Penjabat presiden Wickremesinghe mengatakan bahwa negara itu hampir menyelesaikan pembicaraan dengan Dana Moneter Internasional untuk kemungkinan keringanan utang.
Negosiasi dengan IMF "mendekati kesimpulan, dan diskusi dengan negara-negara donor juga sedang berlangsung," kata kantor kepresidenan Wickremesinghe dalam sebuah postingan twitter.
Di sisi lain, Moramudali melihat negosiasi dengan IMF akan berlanjut setelah ada pemerintahan baru.
"(Pembicaraan) itu tidak akan disimpulkan secepat yang dikatakan pejabat presiden. Saya pikir kita semua perlu mengakuinya karena mungkin butuh beberapa bulan untuk menyelesaikan kesepakatan," pungkas Moramudali.
Advertisement
IMF Wanti-wanti Krisis Sri Lanka jadi Peringatan Bagi Ekonomi Negara Asia Lain
Kepala Dana Moneter Internasional (IMF) mengatakan bahwa krisis ekonomi di Sri Lanka merupakan peringatan bagi ekonomi di negara-negara Asia lainnya.
Diketahui bahwa Sri Lanka tengah berada di tengah krisis ekonomi yang belum pernah terjadi sebelumnya, memicu protes besar dan melihat presidennya mundur setelah melarikan diri dari negara itu.

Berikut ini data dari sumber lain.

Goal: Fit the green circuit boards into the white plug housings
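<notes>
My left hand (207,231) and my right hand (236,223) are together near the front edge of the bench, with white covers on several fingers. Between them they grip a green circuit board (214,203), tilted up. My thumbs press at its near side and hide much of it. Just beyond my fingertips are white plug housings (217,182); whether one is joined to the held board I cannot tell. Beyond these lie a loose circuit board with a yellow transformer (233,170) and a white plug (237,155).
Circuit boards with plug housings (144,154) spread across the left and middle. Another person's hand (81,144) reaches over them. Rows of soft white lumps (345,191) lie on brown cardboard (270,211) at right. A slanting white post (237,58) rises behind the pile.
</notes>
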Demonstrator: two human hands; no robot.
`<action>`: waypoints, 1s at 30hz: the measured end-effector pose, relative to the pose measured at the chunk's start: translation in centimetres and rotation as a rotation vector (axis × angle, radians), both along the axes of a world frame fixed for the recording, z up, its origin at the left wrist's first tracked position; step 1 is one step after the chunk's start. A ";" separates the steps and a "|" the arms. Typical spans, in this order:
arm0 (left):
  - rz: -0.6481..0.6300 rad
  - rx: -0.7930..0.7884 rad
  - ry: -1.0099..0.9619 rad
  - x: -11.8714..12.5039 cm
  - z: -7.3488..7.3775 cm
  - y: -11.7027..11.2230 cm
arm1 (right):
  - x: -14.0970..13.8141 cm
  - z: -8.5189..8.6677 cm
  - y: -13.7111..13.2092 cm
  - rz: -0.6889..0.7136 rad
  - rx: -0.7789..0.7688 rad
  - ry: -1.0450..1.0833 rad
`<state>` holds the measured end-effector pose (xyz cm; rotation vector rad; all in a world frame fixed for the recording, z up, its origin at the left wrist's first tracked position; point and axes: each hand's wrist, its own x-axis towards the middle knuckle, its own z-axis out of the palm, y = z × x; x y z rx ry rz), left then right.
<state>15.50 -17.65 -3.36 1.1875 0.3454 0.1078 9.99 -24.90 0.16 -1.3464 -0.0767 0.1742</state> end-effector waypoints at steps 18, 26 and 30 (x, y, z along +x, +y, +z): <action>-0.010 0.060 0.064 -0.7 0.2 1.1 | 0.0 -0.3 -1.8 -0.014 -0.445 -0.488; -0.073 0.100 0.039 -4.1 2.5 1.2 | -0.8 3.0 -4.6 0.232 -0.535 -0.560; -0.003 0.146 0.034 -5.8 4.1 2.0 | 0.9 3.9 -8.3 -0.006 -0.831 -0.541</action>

"Negara-negara dengan tingkat utang yang tinggi dan ruang kebijakan yang terbatas akan menghadapi tekanan tambahan. Tidak terabaikan lagi Sri Lanka menjadi tanda peringatan," kata Direktur Pelaksana IMF Kristalina Georgieva, dikutip dari BBC, Senin (18/7/2022).Â
Lebih lanjut, Georgieva mengatakan bahwa negara-negara berkembang juga mengalami arus keluar modal yang berkelanjutan selama empat bulan berturut-turut, menempatkan impian mereka untuk mengejar ekonomi maju terhambat.
Sri Lanka kini sedang berjuang untuk membayar impor penting seperti pangan, bahan bakar dan obat-obatan untuk 22 juta penduduknya, saat negara itu berjuang melawan krisis valuta asing.
Inflasi Sri Lanka sendiri telah melonjak sekitar 50 persen, dengan harga pangan 80 persen lebih tinggi dari tahun lalu.
Ditamah lagi, Rupee Sri Lanka telah merosot nilainya terhadap dolar AS dan mata uang global utama lainnya tahun ini.
Sejumlah besar publik di negara itu menyalahkan kepemimpinan mantan presiden Gotabaya Rajapaksa dalam menangani ekonomi dengan kebijakan yang dampaknya hanya diperparah oleh pandemi Covid-19.
Selama bertahun-tahun, Sri Lanka telah menumpuk sejumlah besar utang.
Bulan lalu, Sri Lanka menjadi negara pertama di kawasan Asia Pasifik dalam 20 tahun yang gagal membayar utang luar negerinya.
Para pejabat Sri Lanka telah bernegosiasi dengan IMF untuk paket bailout USD 3 miliar. Namun pembicaraan tersebut saat ini terhenti di tengah masalah politik.